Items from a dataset
*** Begin section ***
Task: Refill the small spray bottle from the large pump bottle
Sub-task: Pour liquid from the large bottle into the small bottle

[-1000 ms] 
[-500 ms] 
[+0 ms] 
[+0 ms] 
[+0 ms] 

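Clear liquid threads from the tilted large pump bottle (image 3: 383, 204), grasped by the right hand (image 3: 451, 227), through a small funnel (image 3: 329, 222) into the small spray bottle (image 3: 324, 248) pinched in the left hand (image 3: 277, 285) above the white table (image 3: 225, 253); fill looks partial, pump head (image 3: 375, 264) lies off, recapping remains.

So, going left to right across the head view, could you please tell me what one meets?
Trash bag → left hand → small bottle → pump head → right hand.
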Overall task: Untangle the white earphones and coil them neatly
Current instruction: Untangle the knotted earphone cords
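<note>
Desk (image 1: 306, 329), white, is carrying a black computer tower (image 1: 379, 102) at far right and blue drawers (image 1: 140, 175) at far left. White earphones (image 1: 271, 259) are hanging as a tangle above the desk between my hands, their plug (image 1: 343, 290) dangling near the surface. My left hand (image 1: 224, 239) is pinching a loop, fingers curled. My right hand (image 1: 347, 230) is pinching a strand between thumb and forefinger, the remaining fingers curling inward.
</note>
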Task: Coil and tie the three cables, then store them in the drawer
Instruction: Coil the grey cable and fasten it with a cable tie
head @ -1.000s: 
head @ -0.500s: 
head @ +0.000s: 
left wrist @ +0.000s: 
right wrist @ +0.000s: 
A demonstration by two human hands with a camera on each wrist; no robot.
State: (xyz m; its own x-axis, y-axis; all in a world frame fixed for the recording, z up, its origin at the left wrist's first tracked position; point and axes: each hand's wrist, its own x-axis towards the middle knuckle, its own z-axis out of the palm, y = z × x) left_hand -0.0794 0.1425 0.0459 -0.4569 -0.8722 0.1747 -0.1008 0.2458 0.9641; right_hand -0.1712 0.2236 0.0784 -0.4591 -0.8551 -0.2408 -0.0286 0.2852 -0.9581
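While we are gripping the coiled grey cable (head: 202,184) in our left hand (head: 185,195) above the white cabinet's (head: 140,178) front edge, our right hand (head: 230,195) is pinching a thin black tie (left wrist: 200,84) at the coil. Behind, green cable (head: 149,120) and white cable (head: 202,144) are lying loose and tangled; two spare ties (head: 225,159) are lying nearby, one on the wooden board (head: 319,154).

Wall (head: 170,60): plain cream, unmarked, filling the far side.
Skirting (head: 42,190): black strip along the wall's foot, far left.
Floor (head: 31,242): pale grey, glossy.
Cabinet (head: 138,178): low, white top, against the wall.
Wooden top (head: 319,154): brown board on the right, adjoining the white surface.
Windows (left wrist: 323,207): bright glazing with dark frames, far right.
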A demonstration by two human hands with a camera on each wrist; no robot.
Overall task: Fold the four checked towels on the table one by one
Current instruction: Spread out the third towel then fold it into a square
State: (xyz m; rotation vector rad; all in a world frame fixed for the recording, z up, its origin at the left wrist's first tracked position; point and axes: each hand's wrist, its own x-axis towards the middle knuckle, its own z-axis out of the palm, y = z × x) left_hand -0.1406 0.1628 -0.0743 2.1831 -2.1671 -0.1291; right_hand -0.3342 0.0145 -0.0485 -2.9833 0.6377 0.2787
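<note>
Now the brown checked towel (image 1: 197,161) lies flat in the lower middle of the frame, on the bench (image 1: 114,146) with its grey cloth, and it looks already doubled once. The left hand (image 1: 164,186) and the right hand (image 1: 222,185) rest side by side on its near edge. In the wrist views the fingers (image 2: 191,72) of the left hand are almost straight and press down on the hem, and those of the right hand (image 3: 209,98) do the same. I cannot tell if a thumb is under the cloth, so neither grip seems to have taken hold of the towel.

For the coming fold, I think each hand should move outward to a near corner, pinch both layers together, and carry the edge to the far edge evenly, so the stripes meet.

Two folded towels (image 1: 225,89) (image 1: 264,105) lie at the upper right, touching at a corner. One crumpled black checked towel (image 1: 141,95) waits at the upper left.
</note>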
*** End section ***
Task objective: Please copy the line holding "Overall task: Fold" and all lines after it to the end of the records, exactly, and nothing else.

Response:
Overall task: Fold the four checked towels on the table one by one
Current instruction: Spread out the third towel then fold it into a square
State: (xyz m; rotation vector rad; all in a world frame fixed for the recording, z up, its origin at the left wrist's first tracked position; point and axes: each hand's wrist, its own x-axis towards the middle knuckle, its own z-axis out of the palm, y = z × x) left_hand -0.1406 0.1628 -0.0743 2.1831 -2.1671 -0.1291; right_hand -0.3342 0.0145 -0.0485 -2.9833 0.6377 0.2787
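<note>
Now the brown checked towel (image 1: 197,161) lies flat in the lower middle of the frame, on the bench (image 1: 114,146) with its grey cloth, and it looks already doubled once. The left hand (image 1: 164,186) and the right hand (image 1: 222,185) rest side by side on its near edge. In the wrist views the fingers (image 2: 191,72) of the left hand are almost straight and press down on the hem, and those of the right hand (image 3: 209,98) do the same. I cannot tell if a thumb is under the cloth, so neither grip seems to have taken hold of the towel.

For the coming fold, I think each hand should move outward to a near corner, pinch both layers together, and carry the edge to the far edge evenly, so the stripes meet.

Two folded towels (image 1: 225,89) (image 1: 264,105) lie at the upper right, touching at a corner. One crumpled black checked towel (image 1: 141,95) waits at the upper left.
</note>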

The response to this exercise is complete.